Please set down the data again exactly, minus the pictures.

____ MATERIAL PROVIDED

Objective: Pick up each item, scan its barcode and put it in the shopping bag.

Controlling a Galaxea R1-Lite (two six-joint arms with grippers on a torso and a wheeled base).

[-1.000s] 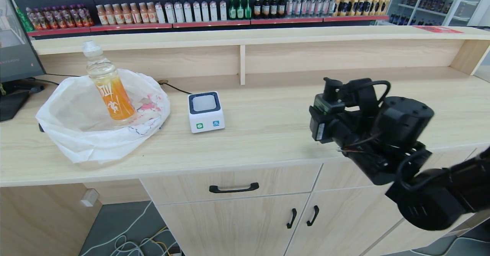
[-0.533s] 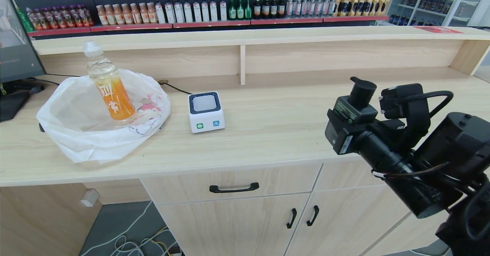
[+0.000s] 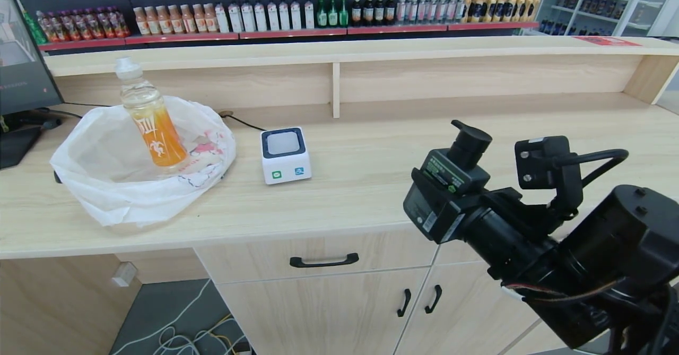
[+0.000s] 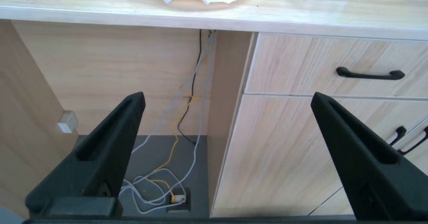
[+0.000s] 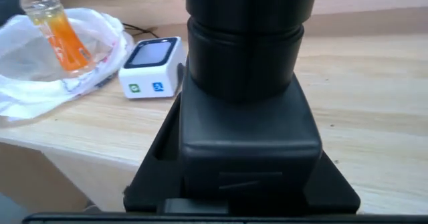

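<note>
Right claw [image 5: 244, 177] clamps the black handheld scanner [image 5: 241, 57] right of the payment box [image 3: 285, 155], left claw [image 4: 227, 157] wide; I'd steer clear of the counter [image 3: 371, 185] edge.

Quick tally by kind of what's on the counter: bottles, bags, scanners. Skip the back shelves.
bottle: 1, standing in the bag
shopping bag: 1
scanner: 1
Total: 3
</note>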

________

SOLUTION TO THIS EXERCISE –
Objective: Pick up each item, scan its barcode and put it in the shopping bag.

Controlling a Galaxea R1-Lite (two six-joint arms with grippers on a torso and a wheeled base).

[-1.000s] 
[-0.533s] 
[+0.000s] 
[+0.000s] 
[+0.000s] 

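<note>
Right claw [image 5: 244, 177] clamps the black handheld scanner [image 5: 241, 57] right of the payment box [image 3: 285, 155], left claw [image 4: 227, 157] wide; I'd steer clear of the counter [image 3: 371, 185] edge.

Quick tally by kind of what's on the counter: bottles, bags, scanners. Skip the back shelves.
bottle: 1, standing in the bag
shopping bag: 1
scanner: 1
Total: 3
</note>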

No more output is required for the exercise.